92nd American Meteorological Society Annual Meeting (January 22-26, 2012)

Monday, 23 January 2012: 4:30 PM
The Atmospheric Infrared Sounder (AIRS) Instrument and Future Measurement Requirements
Room 239 (New Orleans Convention Center )
Thomas S. Pagano, JPL, Pasadena, CA; and E. Fetzer

The Atmospheric Infrared Sounder (AIRS) is a hyperspectral infrared instrument on the EOS Aqua Spacecraft, launched on May 4, 2002. AIRS has 2378 infrared channels ranging from 3.7 um to 15.4 um and a 13.5 km footprint. The AIRS is a “facility” instrument developed by NASA as an experimental demonstration of advanced technology for remote sensing and the benefits of high resolution infrared spectra to science investigations. AIRS radiances are routinely assimilated by National Weather Prediction Centers worldwide and used by climate scientists for comparison to models and a wide range of process studies. Geophysical products derived from the AIRS include temperature and water vapor profiles, surface, cloud and aerosol properties, and atmospheric trace gas species including CO, CO2, CH4, SO2, and O3. AIRS geophysical products support a wide range of science investigations in support of weather, climate, and atmospheric composition research and applications.
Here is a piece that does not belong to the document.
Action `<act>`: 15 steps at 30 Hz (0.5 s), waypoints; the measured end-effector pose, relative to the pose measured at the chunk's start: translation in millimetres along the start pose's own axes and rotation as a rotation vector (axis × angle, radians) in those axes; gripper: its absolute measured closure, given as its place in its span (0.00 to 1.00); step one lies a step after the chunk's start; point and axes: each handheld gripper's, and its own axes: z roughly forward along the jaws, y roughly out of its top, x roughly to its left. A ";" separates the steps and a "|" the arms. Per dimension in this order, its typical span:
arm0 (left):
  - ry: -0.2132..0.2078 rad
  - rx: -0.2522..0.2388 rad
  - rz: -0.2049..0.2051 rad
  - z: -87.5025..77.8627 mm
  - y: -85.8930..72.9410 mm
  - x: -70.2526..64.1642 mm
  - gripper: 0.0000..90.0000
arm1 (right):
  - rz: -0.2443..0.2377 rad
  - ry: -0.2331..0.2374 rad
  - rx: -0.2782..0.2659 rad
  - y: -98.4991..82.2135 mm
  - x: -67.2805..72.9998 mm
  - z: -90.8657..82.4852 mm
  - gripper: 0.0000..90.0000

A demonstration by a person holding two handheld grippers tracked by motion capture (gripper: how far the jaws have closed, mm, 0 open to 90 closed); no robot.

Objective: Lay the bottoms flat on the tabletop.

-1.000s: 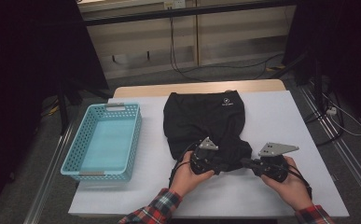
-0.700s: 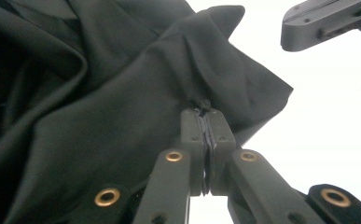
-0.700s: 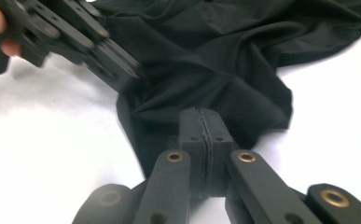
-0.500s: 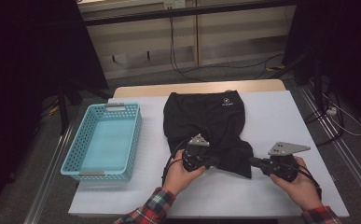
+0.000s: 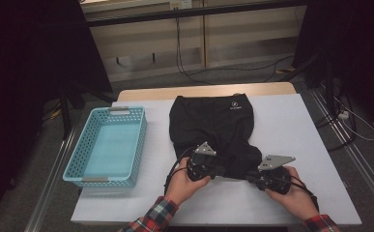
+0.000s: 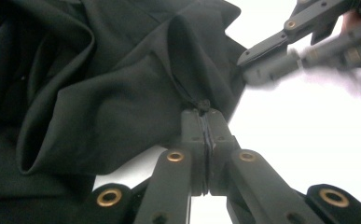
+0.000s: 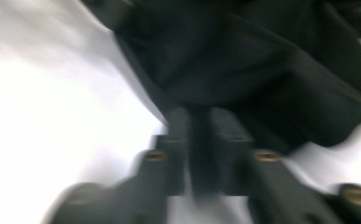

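A black garment [image 5: 213,123] lies flat on the white table [image 5: 295,125], with its near edge bunched up between my two hands. My left gripper [image 5: 220,170] points right and is shut on a raised fold of the black garment [image 6: 99,84], as the left gripper view shows at the jaw tips [image 6: 202,110]. My right gripper [image 5: 250,177] points left at the garment's near right corner. In its own blurred view the right gripper [image 7: 199,114] is shut on the cloth's edge [image 7: 243,56]. The right gripper [image 6: 250,63] also shows close by in the left gripper view.
A light blue plastic basket [image 5: 78,164] stands to the left of the garment with nothing in it. Bare white table lies right of the garment and along the near edge. Dark floor, rails and cables surround the table.
The right hand drew out to the right, then came back left and lower, toward the left hand. The left hand shifted slightly left. The garment's near edge has bunched up more.
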 end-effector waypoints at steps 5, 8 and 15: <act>0.002 0.000 0.003 -5.1 -0.8 -0.4 0.99 | 0.039 0.015 -0.009 -4.4 -10.3 -8.3 1.00; 0.022 0.011 0.025 -8.8 -1.1 -0.4 0.99 | 0.047 0.031 -0.033 -4.3 -10.9 -17.1 1.00; 0.019 0.007 0.015 -13.8 -2.0 2.9 1.00 | 0.072 0.036 -0.063 -4.8 -15.5 -25.5 1.00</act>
The AIRS instrument has performed exceptionally well during its almost 10 years in orbit without any major failures and is expected to outlast the spacecraft. The cryogenically cooled detector and grating spectrometer combination has proved to be extremely reliable and stable, providing accurate and stable radiances suitable for climate investigations. We examine the AIRS design approach, performance and calibration accuracy, and examine the instrument requirements needed to achieve AIRS performance at 1km horizontal resolution. Improvements are required in optics, detectors, electronics, and data handling as well as advanced retrieval algorithms to handle large data volume and improved resolution and accuracy required to meet future needs.